For retail investors, the product offers exposure to bitcoin’s price movements through a traditional investment wrapper.

It eliminates the need for managing crypto wallets and navigating unregulated exchanges, while allowing investment through familiar platforms.

The regulator’s decision also aligns with the UK Treasury’s ambition to make the country a global centre for digital assets.

It supports ongoing efforts to integrate blockchain into traditional finance, paving the way for tokenised funds and blockchain-based asset management in the future.

Crypto risks and the future of tokenisation in the UK

Despite the easing of rules, the FCA maintained that its ban on crypto derivatives for retail investors will remain.
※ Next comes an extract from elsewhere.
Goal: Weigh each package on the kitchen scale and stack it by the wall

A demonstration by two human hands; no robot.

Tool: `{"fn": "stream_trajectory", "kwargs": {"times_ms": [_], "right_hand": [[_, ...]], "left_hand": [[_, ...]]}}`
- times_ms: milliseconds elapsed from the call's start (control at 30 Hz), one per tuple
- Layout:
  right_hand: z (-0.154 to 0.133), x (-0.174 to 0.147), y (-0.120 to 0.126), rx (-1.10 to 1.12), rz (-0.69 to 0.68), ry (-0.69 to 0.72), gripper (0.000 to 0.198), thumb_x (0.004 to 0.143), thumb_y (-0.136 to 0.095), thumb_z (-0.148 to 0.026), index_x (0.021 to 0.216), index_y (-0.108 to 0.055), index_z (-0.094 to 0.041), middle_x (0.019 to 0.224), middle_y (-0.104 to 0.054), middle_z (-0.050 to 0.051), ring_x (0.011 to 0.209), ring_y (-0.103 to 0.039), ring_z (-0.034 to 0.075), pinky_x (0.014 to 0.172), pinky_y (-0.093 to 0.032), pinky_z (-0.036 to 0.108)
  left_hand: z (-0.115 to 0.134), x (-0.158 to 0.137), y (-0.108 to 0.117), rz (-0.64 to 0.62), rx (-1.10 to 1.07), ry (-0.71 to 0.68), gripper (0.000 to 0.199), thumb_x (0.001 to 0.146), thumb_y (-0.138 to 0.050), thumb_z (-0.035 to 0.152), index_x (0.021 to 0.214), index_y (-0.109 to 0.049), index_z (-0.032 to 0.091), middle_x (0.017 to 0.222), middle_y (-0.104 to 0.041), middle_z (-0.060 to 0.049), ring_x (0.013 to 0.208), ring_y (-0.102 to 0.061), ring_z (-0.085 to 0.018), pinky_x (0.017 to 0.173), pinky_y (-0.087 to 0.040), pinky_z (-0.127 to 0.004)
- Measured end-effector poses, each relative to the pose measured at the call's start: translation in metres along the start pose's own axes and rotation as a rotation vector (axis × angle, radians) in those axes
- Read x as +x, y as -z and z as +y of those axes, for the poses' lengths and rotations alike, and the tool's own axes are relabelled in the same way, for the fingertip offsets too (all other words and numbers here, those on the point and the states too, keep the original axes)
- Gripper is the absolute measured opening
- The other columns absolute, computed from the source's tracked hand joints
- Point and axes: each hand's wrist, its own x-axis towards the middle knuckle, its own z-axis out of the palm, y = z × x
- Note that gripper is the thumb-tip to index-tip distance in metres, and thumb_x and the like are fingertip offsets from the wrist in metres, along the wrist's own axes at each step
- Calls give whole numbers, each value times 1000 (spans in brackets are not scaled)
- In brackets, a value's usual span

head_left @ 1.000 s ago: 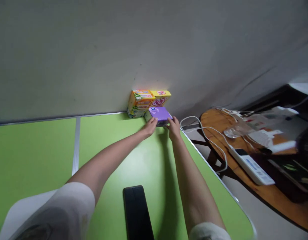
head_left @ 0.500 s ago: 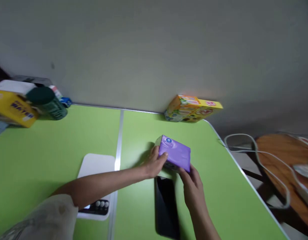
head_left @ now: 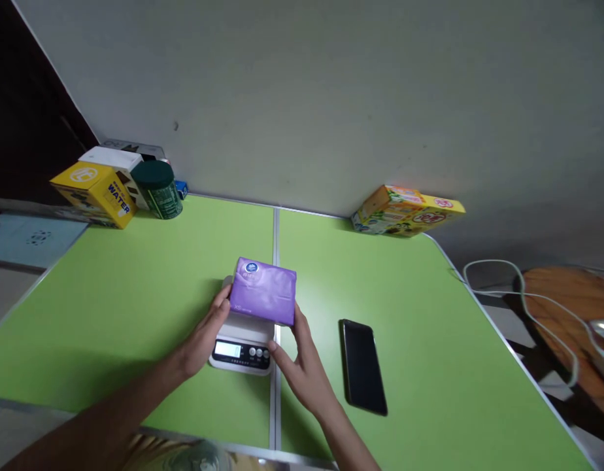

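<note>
A purple pack of tissues (head_left: pixel 265 294) is between my two hands, over the white kitchen scale (head_left: pixel 248 327). My left hand (head_left: pixel 206 337) is closed against the pack's left side. At its right side, the fingers of my right hand (head_left: pixel 304 373) press the pack, while the thumb is near the scale's buttons. The pack covers most of the weighing plate, and I cannot tell whether it touches it. A lit display (head_left: pixel 228 350) on the scale's front seems to read 0.
A black phone (head_left: pixel 364 367) lies on the green table (head_left: pixel 321 261) to the right. Yellow and orange boxes (head_left: pixel 404 212) stand by the wall. At the back left are a yellow box (head_left: pixel 99 196) and a dark green canister (head_left: pixel 159 193). White cables (head_left: pixel 527 294) hang beyond the right edge.
Both hands have carried the tissue pack left, from behind the phone to over the scale. The view has shifted, so more of the table's left side shows.
</note>
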Motion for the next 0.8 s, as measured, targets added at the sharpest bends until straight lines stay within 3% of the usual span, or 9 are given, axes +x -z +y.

While the ETP operates under a regulated structure, exposure to Bitcoin still carries the same volatility and market risks associated with the underlying asset.

In parallel, the UK is exploring broader blockchain adoption across financial services.

On 14 October 2025, the FCA announced new provisions allowing asset managers to use distributed ledger technology for fund tokenisation.

The move is intended to foster innovation and efficiency, signalling that the regulator sees long-term potential in blockchain applications beyond cryptocurrencies.

By facilitating regulated access to bitcoin and promoting tokenisation, the UK is gradually laying the groundwork for a digital financial ecosystem where traditional and decentralised finance coexist.

BlackRock’s ETP marks a key milestone in this transition, setting the stage for more institutional crypto products in one of the world’s leading financial markets.